See our latest analysis for Damodar Industries

How Does Total Compensation For Ajay Biyani Compare With Other Companies In The Industry?

Our data indicates that Damodar Industries Limited has a market capitalization of ₹1.0b, and total annual CEO compensation was reported as ₹6.7m for the year to March 2021. This was the same amount the CEO received in the prior year. Notably, the salary of ₹6.7m is the entirety of the CEO compensation.

For comparison, other companies in the industry with market capitalizations below ₹15b, reported a median total CEO compensation of ₹3.5m. Accordingly, our analysis reveals that Damodar Industries Limited pays Ajay Biyani north of the industry median. What's more, Ajay Biyani holds ₹154m worth of shares in the company in their own name, indicating that they have a lot of skin in the game.

Component20212020Proportion (2021)
Salary ₹6.7m ₹6.7m 100%
Other - - -
Total Compensation₹6.7m ₹6.7m100%

On an industry level, it's fascinating to see that all of total compensation represents salary and non-salary benefits do not factor into the equation at all. On a company level, Damodar Industries prefers to reward its CEO through a salary, opting not to pay Ajay Biyani through non-salary benefits. If salary is the major component in total compensation, it suggests that the CEO receives a higher fixed proportion of the total compensation, regardless of performance.

ceo-compensation
NSEI:DAMODARIND CEO Compensation September 8th 2021

Damodar Industries Limited's Growth

Damodar Industries Limited has reduced its earnings per share by 23% a year over the last three years. It achieved revenue growth of 13% over the last year.

The decline in EPS is a bit concerning. There's no doubt that the silver lining is that revenue is up. But it isn't sufficiently fast growth to overlook the fact that EPS has gone backwards over three years. It's hard to argue the company is firing on all cylinders, so shareholders might be averse to high CEO remuneration. We don't have analyst forecasts, but you could get a better understanding of its growth by checking out this more detailed historical graph of earnings, revenue and cash flow.

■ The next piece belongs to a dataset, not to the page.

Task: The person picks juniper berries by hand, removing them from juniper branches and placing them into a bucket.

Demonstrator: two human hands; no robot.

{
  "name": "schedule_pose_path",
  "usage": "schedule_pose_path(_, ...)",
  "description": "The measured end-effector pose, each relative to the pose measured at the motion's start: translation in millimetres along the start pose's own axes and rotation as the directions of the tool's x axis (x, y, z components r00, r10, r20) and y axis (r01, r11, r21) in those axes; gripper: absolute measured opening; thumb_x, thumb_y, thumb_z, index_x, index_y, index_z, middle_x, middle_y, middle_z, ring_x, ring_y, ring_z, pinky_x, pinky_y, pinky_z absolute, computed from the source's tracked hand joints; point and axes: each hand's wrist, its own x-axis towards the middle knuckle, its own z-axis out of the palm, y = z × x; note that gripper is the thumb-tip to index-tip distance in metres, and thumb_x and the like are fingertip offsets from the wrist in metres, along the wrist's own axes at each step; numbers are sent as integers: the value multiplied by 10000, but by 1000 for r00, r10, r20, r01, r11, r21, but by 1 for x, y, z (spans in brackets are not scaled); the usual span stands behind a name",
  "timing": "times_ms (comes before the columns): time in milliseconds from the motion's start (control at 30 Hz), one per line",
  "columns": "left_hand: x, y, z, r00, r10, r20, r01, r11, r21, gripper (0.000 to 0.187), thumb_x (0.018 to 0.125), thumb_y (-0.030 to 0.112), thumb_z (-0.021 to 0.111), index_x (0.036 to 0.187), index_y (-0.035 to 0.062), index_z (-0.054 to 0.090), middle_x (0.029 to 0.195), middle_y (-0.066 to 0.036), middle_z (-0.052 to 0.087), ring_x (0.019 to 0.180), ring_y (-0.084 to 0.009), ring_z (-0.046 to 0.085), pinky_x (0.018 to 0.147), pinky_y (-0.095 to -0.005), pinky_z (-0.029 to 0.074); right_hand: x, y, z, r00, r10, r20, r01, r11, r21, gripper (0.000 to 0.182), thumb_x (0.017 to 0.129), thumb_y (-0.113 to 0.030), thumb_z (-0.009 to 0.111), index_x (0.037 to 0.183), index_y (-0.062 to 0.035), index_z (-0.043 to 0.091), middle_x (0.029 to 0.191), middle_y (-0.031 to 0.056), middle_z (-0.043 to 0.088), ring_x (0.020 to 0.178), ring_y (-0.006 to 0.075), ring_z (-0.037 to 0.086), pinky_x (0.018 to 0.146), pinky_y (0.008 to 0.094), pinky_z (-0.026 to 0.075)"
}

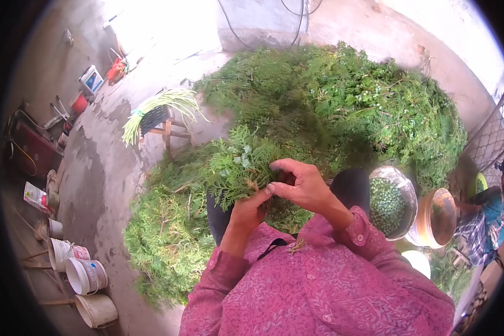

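A leafy green sprig [242, 159] with pale bluish-green cones is held over the lap. My left hand [248, 211] is wrapped round its lower end. Beside it my right hand [301, 183] is closed, thumb and fingers bent together near the stem; what they pinch is too small to make out. Large heaps of cut green branches [369, 101] lie in front, with more foliage [165, 241] at the left of the legs. A bowl of small green cones [386, 207] is to the right of the knee.
A small stool [168, 131] bears long green stems [171, 102]. Right of the bowl is a bucket [435, 218], and beyond it sits another person [493, 215]. White buckets [86, 275] stand at the lower left, near the wall. Wire mesh [495, 134] is at the right.
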Motion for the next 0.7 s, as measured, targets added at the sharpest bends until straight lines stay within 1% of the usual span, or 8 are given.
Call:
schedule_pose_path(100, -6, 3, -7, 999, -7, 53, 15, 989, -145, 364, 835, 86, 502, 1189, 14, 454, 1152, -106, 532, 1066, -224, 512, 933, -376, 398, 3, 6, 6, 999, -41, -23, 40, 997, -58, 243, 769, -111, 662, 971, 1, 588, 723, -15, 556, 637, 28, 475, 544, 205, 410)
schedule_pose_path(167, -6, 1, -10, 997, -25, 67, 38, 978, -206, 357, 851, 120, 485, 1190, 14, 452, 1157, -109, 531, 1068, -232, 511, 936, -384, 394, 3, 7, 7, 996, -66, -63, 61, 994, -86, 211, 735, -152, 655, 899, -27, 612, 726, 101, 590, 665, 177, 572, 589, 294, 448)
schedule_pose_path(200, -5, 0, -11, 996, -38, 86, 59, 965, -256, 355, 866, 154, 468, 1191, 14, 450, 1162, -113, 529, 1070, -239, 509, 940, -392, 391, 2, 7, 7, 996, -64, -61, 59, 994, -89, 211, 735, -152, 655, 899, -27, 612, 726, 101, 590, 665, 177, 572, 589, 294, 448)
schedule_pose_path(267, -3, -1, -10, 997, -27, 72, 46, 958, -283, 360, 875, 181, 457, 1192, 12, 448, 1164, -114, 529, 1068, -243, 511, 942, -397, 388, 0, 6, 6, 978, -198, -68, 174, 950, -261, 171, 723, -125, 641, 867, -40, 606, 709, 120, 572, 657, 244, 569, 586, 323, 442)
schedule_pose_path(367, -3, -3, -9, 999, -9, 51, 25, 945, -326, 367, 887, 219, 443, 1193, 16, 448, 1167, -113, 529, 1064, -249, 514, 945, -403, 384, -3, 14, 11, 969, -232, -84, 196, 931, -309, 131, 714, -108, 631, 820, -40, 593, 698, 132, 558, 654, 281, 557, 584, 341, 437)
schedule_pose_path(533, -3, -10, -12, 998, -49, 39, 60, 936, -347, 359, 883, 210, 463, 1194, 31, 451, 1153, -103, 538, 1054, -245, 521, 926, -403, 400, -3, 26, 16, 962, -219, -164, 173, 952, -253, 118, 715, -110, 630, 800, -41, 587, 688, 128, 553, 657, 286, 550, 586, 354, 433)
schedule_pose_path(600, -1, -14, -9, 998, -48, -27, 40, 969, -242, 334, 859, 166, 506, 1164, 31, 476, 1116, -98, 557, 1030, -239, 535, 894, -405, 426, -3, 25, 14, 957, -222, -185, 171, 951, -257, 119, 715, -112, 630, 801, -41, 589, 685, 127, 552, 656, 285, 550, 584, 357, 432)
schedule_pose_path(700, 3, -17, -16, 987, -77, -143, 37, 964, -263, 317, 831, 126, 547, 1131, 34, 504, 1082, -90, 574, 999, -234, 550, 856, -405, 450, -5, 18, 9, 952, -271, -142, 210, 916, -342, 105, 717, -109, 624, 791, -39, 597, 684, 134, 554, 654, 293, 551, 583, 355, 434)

Has Damodar Industries Limited Been A Good Investment?

Since shareholders would have lost about 14% over three years, some Damodar Industries Limited investors would surely be feeling negative emotions. Therefore, it might be upsetting for shareholders if the CEO were paid generously.

To Conclude...

Damodar Industries pays CEO compensation exclusively through a salary, with non-salary compensation completely ignored. Along with the business performing poorly, shareholders have suffered with poor share price returns on their investments, suggesting that there's little to no chance of them being in favor of a CEO pay raise. At the upcoming AGM, they can question the management's plans and strategies to turn performance around and reassess their investment thesis in regards to the company.

CEO compensation is an important area to keep your eyes on, but we've also need to pay attention to other attributes of the company. We identified 4 warning signs for Damodar Industries (2 are potentially serious!) that you should be aware of before investing here.

Important note: Damodar Industries is an exciting stock, but we understand investors may be looking for an unencumbered balance sheet and blockbuster returns. You might find something better in this list of interesting companies with high ROE and low debt.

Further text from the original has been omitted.